- [TO DO]: Lines after the one containing "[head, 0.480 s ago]" are to be omitted; print exactly each line from the start of the records up to and including it.

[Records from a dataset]
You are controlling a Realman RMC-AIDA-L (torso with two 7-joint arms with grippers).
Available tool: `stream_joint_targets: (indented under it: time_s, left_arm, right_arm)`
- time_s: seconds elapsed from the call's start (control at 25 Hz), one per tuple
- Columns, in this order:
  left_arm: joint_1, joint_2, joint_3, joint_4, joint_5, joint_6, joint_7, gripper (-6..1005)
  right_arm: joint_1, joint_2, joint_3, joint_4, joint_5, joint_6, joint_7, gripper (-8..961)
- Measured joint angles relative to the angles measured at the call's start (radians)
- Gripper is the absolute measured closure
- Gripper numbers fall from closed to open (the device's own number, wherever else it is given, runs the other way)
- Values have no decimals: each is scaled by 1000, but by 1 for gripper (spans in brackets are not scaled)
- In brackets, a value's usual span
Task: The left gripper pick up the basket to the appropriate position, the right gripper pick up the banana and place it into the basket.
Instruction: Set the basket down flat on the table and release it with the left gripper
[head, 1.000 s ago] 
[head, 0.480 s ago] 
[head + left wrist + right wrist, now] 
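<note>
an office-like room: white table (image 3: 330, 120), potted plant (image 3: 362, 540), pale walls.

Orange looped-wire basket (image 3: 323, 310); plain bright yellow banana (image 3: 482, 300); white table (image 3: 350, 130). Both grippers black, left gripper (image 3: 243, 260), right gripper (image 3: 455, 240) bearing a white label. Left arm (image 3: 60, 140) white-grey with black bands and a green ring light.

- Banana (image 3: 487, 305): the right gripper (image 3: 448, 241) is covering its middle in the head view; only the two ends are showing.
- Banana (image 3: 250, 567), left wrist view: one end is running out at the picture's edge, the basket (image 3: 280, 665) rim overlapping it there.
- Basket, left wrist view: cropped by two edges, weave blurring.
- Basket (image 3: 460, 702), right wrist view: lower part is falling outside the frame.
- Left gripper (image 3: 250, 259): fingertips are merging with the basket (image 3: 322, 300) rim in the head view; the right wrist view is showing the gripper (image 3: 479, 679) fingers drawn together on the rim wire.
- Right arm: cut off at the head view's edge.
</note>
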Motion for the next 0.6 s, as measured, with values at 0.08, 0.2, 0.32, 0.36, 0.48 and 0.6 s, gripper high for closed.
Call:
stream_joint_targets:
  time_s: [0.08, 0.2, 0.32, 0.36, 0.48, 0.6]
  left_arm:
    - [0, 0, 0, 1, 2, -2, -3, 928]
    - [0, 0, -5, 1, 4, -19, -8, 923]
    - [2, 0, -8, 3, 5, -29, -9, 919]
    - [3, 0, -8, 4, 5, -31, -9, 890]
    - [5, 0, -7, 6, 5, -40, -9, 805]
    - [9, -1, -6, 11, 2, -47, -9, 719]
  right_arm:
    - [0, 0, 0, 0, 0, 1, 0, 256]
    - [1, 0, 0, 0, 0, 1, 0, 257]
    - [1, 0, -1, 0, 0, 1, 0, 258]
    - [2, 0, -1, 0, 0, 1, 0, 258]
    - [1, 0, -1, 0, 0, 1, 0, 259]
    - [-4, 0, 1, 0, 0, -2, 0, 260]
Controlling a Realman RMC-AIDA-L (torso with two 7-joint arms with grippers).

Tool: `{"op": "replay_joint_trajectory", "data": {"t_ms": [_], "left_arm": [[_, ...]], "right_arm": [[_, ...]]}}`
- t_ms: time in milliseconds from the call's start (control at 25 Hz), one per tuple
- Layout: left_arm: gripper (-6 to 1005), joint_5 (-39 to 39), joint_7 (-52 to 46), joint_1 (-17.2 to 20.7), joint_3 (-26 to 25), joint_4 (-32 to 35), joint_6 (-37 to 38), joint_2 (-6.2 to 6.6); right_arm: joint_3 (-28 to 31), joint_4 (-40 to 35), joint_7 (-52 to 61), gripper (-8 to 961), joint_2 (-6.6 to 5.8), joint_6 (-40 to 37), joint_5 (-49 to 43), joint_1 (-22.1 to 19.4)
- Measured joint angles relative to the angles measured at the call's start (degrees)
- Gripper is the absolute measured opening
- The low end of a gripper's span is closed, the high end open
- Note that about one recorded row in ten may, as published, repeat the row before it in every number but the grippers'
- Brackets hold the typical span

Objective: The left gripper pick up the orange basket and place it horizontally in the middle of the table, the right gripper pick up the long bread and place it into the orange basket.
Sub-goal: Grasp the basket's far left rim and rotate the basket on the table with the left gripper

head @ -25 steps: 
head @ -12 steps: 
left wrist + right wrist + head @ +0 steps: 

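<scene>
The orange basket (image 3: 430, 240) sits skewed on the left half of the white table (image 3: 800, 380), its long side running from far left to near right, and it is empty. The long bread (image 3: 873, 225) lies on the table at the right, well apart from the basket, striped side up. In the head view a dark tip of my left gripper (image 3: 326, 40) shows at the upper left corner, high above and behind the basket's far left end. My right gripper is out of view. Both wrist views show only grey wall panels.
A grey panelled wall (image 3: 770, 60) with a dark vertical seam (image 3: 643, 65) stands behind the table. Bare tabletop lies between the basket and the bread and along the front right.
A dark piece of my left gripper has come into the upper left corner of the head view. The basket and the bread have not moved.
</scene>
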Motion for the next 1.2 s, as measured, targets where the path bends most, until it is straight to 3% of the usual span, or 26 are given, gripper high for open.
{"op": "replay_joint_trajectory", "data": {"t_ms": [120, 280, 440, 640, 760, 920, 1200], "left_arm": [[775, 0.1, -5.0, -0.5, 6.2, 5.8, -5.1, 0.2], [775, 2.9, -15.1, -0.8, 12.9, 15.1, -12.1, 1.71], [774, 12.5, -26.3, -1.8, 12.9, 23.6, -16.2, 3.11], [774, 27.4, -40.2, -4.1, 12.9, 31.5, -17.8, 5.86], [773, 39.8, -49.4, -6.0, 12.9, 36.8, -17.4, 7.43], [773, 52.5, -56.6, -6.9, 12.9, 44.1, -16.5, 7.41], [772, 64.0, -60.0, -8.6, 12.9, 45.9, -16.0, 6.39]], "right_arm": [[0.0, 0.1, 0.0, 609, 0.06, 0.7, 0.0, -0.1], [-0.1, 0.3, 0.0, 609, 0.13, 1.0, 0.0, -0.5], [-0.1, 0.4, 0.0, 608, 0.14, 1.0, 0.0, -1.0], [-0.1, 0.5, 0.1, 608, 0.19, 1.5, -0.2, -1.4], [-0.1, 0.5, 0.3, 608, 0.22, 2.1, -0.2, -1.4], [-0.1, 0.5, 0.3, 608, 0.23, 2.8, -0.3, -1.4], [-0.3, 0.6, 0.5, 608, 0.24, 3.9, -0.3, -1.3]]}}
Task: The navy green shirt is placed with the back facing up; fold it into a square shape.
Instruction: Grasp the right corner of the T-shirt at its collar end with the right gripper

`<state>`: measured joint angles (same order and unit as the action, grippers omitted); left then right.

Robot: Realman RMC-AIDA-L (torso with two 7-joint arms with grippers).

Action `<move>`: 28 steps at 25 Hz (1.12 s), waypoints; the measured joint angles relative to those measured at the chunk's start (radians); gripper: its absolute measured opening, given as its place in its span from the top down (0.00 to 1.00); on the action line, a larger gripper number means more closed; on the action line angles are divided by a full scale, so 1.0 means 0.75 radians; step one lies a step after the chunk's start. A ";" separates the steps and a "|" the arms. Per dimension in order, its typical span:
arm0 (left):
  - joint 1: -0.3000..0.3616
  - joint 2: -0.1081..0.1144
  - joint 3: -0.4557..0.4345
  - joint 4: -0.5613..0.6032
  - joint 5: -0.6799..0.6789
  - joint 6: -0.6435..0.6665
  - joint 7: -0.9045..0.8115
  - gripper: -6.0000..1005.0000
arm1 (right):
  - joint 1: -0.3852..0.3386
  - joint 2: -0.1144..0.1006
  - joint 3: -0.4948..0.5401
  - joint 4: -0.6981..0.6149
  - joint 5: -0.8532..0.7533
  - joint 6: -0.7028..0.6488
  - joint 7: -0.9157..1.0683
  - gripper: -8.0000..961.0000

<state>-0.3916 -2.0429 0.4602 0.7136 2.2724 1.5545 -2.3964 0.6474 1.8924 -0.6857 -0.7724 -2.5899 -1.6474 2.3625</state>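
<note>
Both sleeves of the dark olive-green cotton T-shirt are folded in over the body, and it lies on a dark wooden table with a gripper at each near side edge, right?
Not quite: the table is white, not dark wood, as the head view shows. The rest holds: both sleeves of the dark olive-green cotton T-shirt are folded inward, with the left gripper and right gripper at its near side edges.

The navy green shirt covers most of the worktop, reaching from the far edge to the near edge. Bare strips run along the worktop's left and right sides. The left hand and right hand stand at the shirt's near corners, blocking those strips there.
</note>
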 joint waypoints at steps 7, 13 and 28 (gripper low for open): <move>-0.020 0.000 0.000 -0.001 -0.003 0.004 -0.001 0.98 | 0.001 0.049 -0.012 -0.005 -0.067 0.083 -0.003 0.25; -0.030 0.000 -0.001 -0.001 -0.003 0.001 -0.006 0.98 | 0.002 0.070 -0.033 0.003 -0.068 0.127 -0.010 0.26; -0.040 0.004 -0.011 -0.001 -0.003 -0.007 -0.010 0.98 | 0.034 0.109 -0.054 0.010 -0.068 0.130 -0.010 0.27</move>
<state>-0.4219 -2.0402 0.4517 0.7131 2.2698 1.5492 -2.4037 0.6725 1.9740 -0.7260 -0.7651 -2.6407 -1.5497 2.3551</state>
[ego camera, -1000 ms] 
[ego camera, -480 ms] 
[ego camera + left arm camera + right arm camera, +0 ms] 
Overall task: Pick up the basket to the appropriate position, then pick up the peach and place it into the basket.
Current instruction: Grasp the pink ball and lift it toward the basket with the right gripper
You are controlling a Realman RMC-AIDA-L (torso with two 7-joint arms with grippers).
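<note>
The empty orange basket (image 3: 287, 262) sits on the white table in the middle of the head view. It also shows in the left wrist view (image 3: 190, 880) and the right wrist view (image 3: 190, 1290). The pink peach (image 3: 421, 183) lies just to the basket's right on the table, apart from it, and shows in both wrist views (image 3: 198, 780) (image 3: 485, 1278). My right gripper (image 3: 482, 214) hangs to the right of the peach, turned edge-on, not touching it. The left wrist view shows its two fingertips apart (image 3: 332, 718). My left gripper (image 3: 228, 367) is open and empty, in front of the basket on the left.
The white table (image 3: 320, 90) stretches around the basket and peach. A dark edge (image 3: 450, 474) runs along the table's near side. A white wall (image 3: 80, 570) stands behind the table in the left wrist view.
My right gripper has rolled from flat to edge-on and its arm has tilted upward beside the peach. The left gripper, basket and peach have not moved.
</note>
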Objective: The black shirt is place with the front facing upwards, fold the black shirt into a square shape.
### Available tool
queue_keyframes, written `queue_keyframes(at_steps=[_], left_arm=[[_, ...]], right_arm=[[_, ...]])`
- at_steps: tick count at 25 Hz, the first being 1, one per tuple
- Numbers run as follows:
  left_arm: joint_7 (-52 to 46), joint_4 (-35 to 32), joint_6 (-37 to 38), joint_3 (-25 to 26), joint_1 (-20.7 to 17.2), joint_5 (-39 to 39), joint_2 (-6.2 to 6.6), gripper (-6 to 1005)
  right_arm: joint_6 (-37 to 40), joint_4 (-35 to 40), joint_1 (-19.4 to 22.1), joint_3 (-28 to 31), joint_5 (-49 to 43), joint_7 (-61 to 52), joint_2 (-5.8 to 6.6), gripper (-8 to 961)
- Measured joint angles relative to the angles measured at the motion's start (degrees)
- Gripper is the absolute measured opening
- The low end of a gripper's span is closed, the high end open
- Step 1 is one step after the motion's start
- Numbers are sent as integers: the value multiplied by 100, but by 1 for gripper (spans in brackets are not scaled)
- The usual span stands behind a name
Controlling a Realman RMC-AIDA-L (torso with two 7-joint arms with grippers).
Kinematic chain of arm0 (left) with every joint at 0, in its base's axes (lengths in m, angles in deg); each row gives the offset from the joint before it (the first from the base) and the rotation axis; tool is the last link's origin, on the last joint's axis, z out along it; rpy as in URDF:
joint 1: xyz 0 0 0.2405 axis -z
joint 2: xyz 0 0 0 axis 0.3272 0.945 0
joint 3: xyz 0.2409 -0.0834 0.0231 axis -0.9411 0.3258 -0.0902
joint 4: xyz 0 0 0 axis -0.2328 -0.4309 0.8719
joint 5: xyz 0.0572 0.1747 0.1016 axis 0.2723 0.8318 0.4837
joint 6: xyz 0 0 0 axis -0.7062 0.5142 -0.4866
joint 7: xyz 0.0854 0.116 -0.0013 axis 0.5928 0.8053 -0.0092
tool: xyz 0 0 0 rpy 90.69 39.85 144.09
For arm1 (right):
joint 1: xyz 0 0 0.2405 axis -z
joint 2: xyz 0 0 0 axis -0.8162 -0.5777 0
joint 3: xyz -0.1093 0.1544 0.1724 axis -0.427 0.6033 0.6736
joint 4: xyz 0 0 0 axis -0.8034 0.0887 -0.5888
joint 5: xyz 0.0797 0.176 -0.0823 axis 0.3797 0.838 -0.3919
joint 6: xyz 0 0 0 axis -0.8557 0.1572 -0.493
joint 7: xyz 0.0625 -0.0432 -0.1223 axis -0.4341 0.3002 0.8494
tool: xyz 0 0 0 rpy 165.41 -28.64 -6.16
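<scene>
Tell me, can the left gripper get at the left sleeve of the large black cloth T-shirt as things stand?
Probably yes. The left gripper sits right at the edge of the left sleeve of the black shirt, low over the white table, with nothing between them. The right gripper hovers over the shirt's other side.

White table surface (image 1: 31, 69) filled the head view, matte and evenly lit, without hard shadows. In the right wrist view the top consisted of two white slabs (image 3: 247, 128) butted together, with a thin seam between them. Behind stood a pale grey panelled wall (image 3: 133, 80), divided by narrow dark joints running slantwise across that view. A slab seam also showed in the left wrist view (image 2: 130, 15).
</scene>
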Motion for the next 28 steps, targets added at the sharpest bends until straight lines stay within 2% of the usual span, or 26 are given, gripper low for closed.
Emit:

- [SOLUTION TO THIS PROBLEM]:
You are controlling a Realman RMC-AIDA-L (torso with two 7-joint arms with grippers).
Available tool: `stream_joint_targets: (indented under it: time_s, left_arm, right_arm)`
- time_s: seconds elapsed from the call's start (control at 25 Hz), one per tuple
- Columns, in this order:
  left_arm: joint_1, joint_2, joint_3, joint_4, joint_5, joint_6, joint_7, gripper (-6..1005)
  right_arm: joint_1, joint_2, joint_3, joint_4, joint_5, joint_6, joint_7, gripper (-8..961)
- Measured joint angles relative to the angles measured at the call's start (radians)
- Gripper is the absolute measured closure
- Gripper numbers fall from closed to open (the device's own number, wherever else it is given, runs the other way)
- Values have no decimals: each is scaled by 1000, but by 1 for gripper (spans in brackets are not scaled)
- In brackets, a value's usual span
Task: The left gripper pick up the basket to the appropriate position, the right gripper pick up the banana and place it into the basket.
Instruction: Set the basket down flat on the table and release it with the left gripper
[head, 1.000 s ago] 
[head, 0.480 s ago] 

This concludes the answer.